Zooey Deschanel is brilliant as Reese Holdin, daughter of two literary giants with whom she has not spoken with in nearly seven years. She is persuaded to leave NYC, where she has been living autonomously and anonymously as an actor, with the promise of a small fortune if she can dig up her parents loveletters during their courtship for publication. Reese goes home where her mother has been dead for six months to find strangers in her house and a father whom is merely a shadow of his former self.

Ed Harris does well as Don, certainly based upon salenger(the last name is the give-away), a rickety drunk living reclusively in the backyard. Amelia Warner plays Shelley, a beautiful and caring person who characterizes mother, struggle, and sweetness under scrutiny. Ferrels character Corbit serves to compliment Shelley as a handy father figure of sorts. The two are undivided in their love and support of Don who is drunk first thing in the morning. The guts of the movie revolve around Reeses introduction into the household and the reflecting changes inside all.

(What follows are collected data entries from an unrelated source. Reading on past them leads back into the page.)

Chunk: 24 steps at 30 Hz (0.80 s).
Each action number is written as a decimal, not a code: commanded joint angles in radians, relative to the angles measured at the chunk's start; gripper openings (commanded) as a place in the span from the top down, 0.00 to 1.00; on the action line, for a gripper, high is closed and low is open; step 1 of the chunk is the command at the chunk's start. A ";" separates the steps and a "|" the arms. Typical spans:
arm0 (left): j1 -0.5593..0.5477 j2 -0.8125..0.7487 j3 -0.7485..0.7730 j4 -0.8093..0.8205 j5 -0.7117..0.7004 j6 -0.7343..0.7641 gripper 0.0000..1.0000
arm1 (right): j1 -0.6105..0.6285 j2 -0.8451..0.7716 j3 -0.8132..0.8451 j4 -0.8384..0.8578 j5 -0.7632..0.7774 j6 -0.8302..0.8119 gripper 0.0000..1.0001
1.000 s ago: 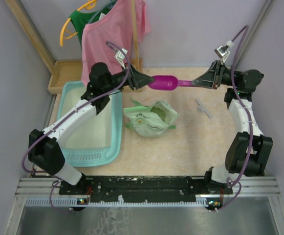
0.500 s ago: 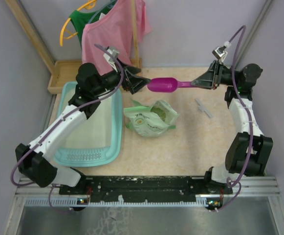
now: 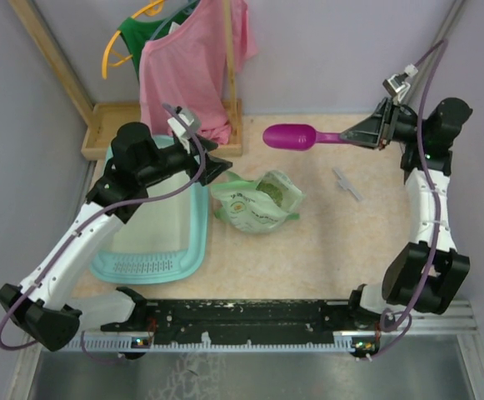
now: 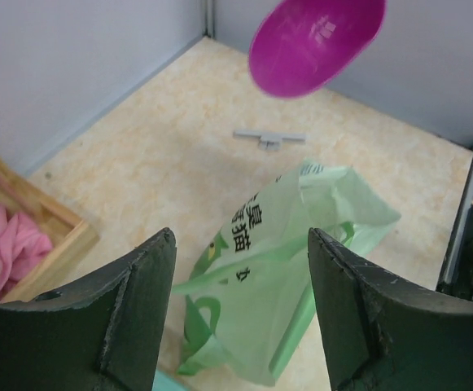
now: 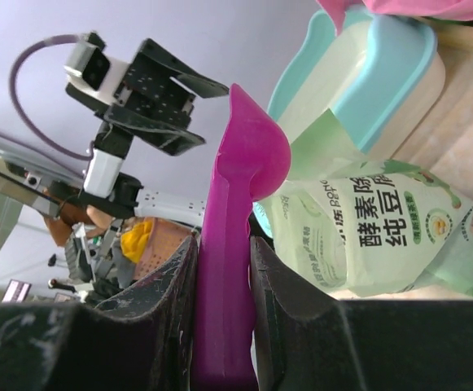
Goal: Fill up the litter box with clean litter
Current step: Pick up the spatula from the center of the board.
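The light-teal litter box [image 3: 197,223] lies at the left, its whitish base bare; it also shows in the right wrist view [image 5: 387,69]. Green clean litter [image 3: 269,190] shows in the open mouth of the pale green bag [image 3: 250,208] beside the box. My left gripper [image 3: 217,167] is open and empty, over the box's far right corner; in its wrist view [image 4: 240,236] it points at the bag [image 4: 277,285]. My right gripper [image 3: 362,134] is shut on the handle of the magenta scoop [image 3: 290,136] and holds it in the air behind the bag. The scoop's handle sits between the jaws [image 5: 223,240].
A wooden tray [image 3: 108,125] stands at the back left behind the litter box. A pink cloth [image 3: 187,67] and a green shirt [image 3: 142,33] on a yellow hanger hang above it. A small grey part [image 3: 346,184] lies on the floor at the right.
My left gripper has drawn back from the scoop's bowl, left and nearer, to over the litter box. My right gripper has carried the scoop a little to the right.
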 commanded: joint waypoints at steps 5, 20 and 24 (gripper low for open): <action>-0.005 -0.024 -0.049 -0.116 -0.068 0.106 0.32 | -0.006 0.031 0.443 -0.329 -0.047 -0.182 1.00; -0.006 -0.019 0.022 -0.066 -0.120 0.138 0.31 | -0.037 0.247 1.040 -0.542 0.056 -0.267 1.00; -0.005 -0.024 0.055 -0.079 -0.143 0.146 0.31 | -0.045 0.318 1.112 -0.546 0.098 -0.273 1.00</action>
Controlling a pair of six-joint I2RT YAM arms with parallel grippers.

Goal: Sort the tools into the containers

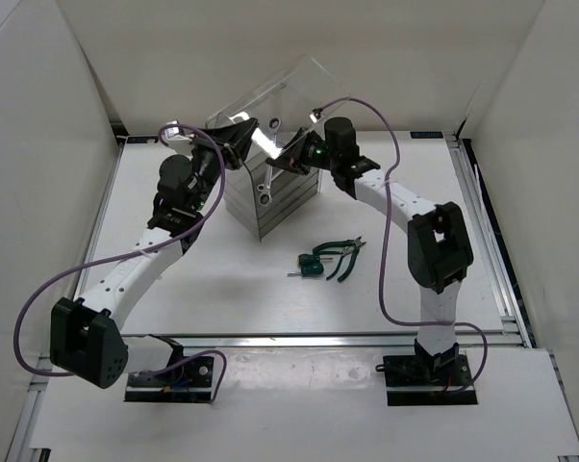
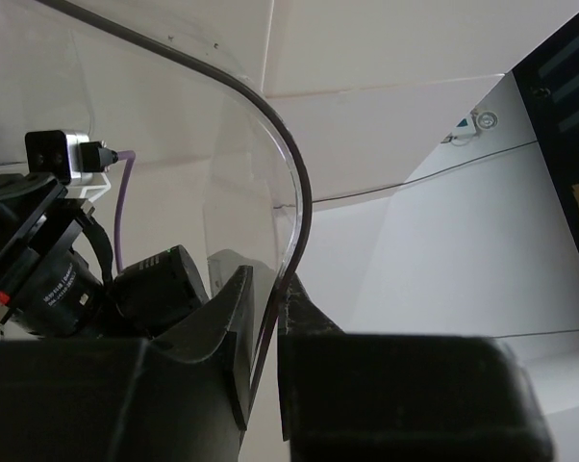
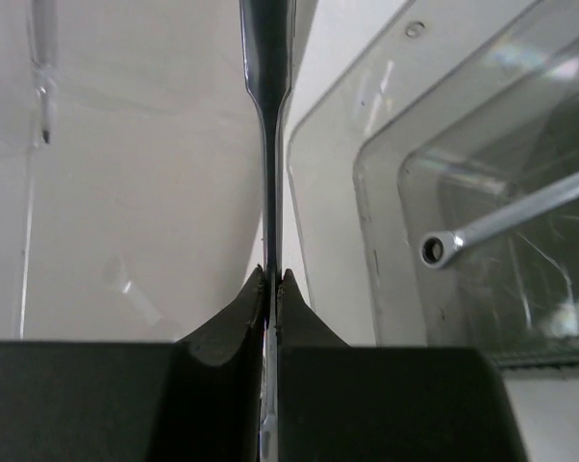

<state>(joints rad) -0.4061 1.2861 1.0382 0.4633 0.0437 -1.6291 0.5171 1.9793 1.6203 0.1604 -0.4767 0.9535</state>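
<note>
item: 1 silver wrench (image 3: pixel 267 115), clamped at its thin shank by the right gripper (image 3: pixel 270 279), held at the rim of the top drawer (image 3: pixel 339 173), where a 2nd wrench (image 3: pixel 506 219) is laid. judged rigid, slick, light; a shank grip is favoured. left gripper (image 2: pixel 267 289) is pinched on the clear lid (image 2: pixel 222 144).

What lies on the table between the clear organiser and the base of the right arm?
The dark-green pliers and the green-handled screwdrivers lie there, as the top view shows.
</note>
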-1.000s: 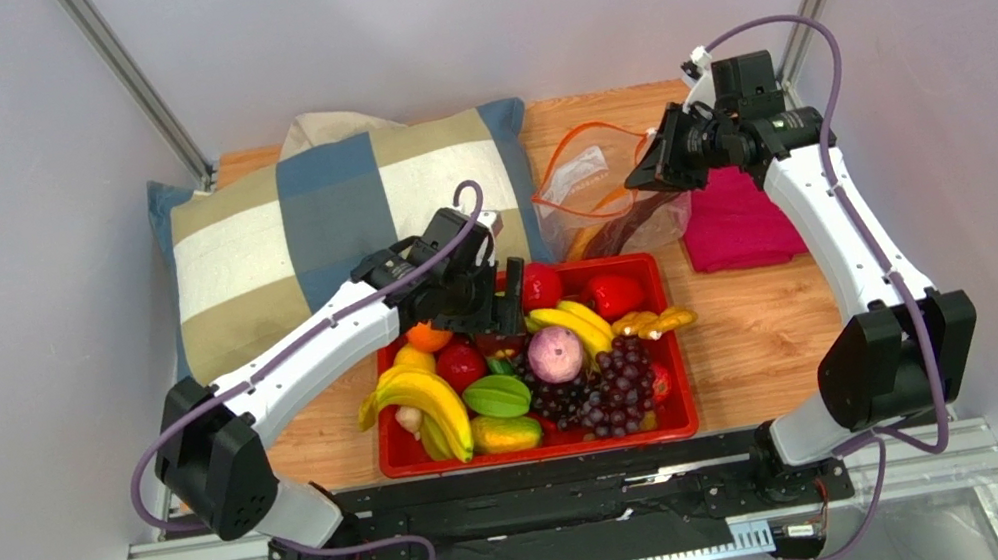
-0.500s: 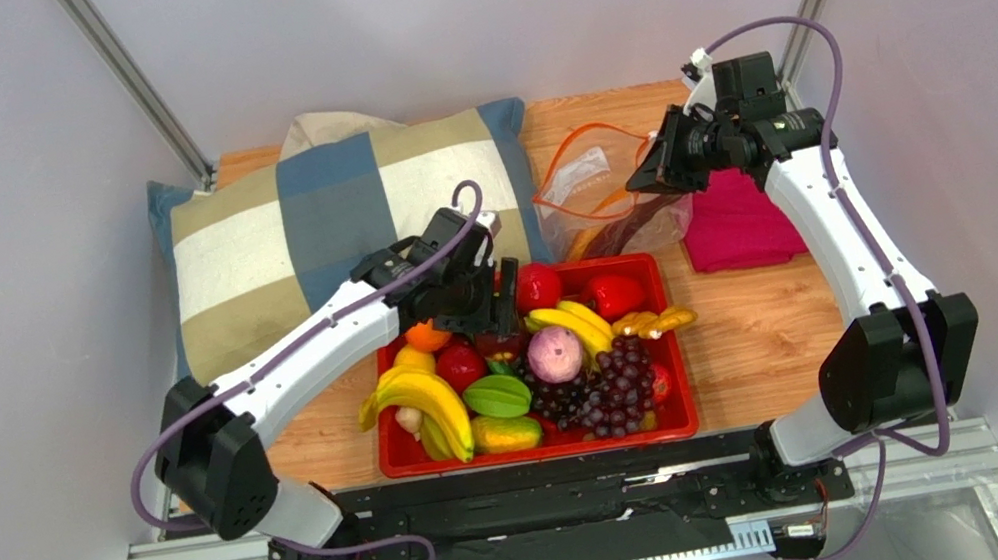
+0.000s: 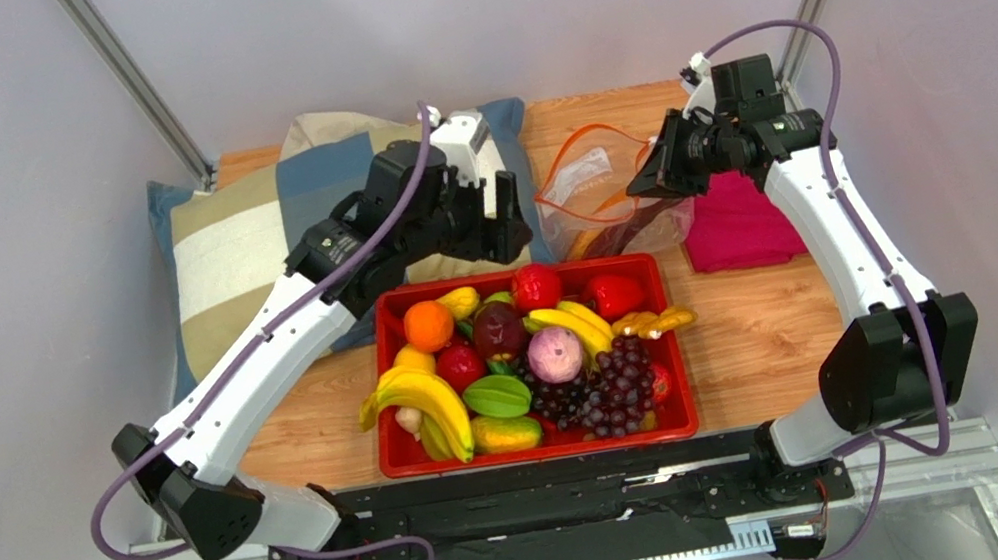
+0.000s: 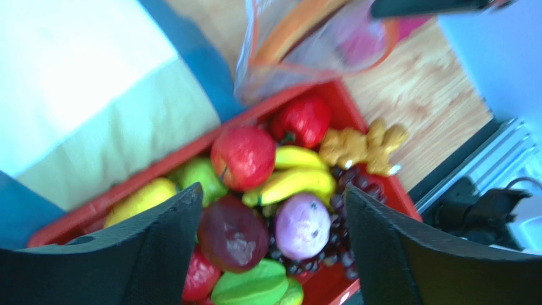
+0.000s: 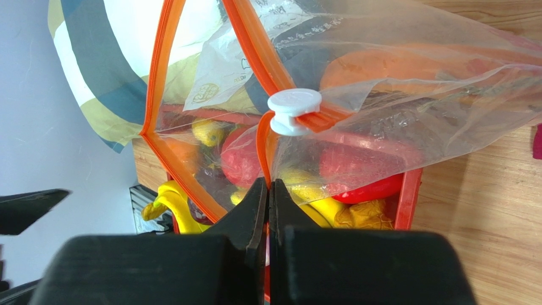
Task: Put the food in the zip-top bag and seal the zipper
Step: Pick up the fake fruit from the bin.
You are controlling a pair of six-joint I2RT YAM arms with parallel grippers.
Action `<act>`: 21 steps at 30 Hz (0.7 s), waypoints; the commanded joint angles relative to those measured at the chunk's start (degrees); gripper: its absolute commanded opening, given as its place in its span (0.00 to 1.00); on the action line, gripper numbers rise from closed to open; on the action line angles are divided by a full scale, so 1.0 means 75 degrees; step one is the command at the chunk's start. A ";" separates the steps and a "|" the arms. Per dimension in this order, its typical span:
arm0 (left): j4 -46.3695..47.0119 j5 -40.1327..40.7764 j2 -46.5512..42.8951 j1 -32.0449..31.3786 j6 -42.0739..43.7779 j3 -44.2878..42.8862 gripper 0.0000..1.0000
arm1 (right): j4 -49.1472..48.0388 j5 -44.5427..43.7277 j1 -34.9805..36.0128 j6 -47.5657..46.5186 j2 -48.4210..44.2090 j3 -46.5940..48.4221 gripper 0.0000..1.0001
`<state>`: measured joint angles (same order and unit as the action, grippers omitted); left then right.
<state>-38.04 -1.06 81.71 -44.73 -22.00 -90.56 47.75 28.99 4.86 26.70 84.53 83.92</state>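
Note:
The clear zip-top bag (image 3: 584, 187) stands open behind the red tray, its orange zipper (image 5: 191, 165) spread wide with a white slider (image 5: 293, 111) on it. My right gripper (image 3: 642, 183) is shut on the zipper strip and holds the mouth up; the shut jaws show in the right wrist view (image 5: 268, 185). A long orange-rimmed dark slice (image 3: 621, 225) lies inside the bag. My left gripper (image 3: 483, 237) is open and empty, raised above the tray's far edge, left of the bag. Between its fingers (image 4: 273, 190) I see the pink-purple onion (image 4: 302, 225), also in the top view (image 3: 556, 354).
The red tray (image 3: 684, 409) holds bananas (image 3: 422, 403), grapes (image 3: 612, 386), an orange (image 3: 428, 326), red apples, a dark maroon fruit (image 4: 233, 233) and ginger (image 4: 362, 146). A checked pillow (image 3: 256, 245) lies at the back left. A folded magenta cloth (image 3: 736, 222) lies right of the bag.
My left gripper has risen out of the tray and moved back towards the bag, open and empty. The right gripper has held the zipper still.

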 commanded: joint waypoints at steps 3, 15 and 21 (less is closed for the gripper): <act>-0.0612 -0.0374 -0.0570 -0.0106 -0.0137 0.1890 0.96 | 0.0102 0.0083 0.0066 -0.0185 -0.0209 0.0072 0.00; -0.0296 -0.0304 0.0566 -0.0282 -0.0653 0.2407 0.97 | 0.0056 0.0189 0.0067 -0.0079 -0.0033 -0.0080 0.00; -0.0131 0.0047 0.1022 -0.0282 -0.0735 0.2325 0.92 | 0.0091 0.0130 0.0078 -0.0103 -0.0115 -0.0068 0.00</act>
<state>-41.69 -2.22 87.83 -46.74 -26.15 -72.14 48.77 29.19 5.06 26.28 84.53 83.26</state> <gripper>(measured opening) 0.964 0.010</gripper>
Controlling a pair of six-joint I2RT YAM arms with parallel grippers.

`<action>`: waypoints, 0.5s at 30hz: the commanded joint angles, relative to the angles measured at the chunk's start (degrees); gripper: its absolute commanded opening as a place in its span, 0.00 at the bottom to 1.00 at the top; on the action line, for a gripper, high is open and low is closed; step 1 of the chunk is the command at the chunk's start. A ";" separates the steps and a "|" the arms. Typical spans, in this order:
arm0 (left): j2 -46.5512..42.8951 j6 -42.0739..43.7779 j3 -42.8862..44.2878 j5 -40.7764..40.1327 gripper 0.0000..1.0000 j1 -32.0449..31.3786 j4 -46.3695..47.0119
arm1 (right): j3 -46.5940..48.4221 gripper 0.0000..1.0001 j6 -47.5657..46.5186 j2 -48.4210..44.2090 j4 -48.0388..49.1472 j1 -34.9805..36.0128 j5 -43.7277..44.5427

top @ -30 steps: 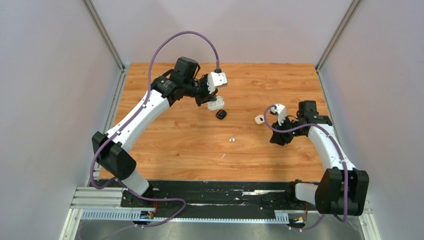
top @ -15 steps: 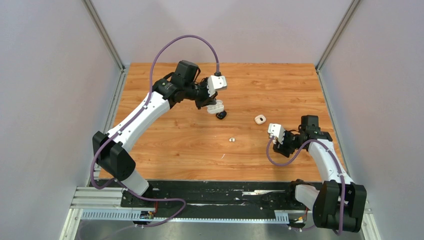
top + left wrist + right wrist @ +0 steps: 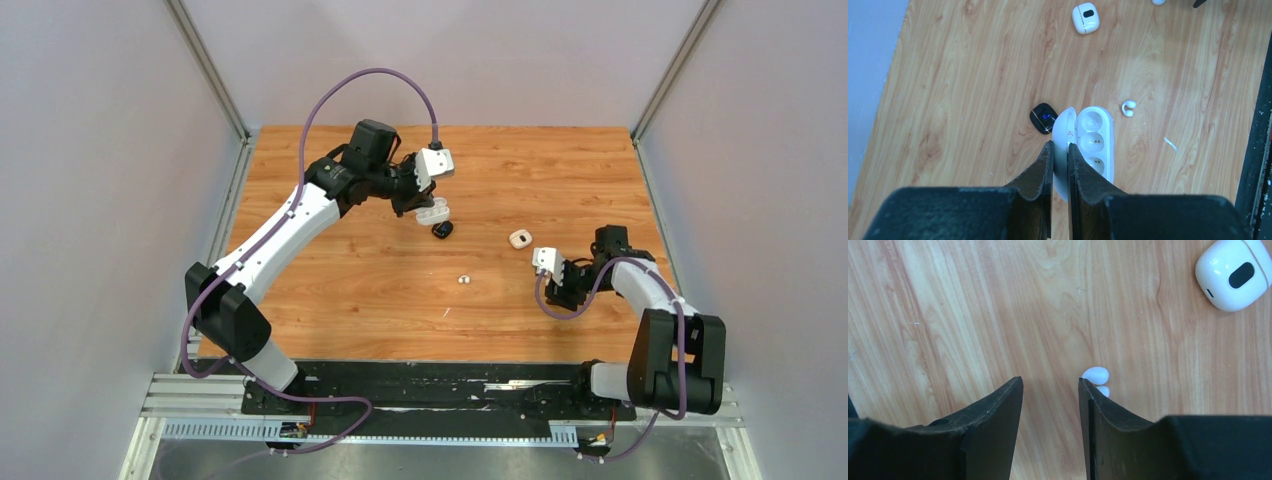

Deschanel is the filet of the film. She's an agile fateless youth from a lost generation hardened by the pressure of foster greatness. She personifies the potential pain of doing our own thing in the midst of the obvious talent of another, and frequently reminds herself by slamming her hand in a drawer just to feel something. Her experience of love in the world has left her apathetic and strung-out, but the truth of reciprocal love is in her allowing reconciliation.

Ferrel's character is a tricky one. Corbit is an introverted guitarist from the Christian rock band 'punching pilot.' he is mostly responsible for any of the humor in the movie, which is all visual comedy if nothing else. Of all the characters, his was the most disappointing. Still, Farrel may yet prove himself as a dramatic actor, assuming we all forget about Elf.

Music undeniably steers the emotion in the movie. There is hardly a scene without a track. Cat Power, My Morning Jacket, and Low are among the musical cast which pleased me to no end. All in all I applaud Rapp for his first movie and stand in anticipation of his next.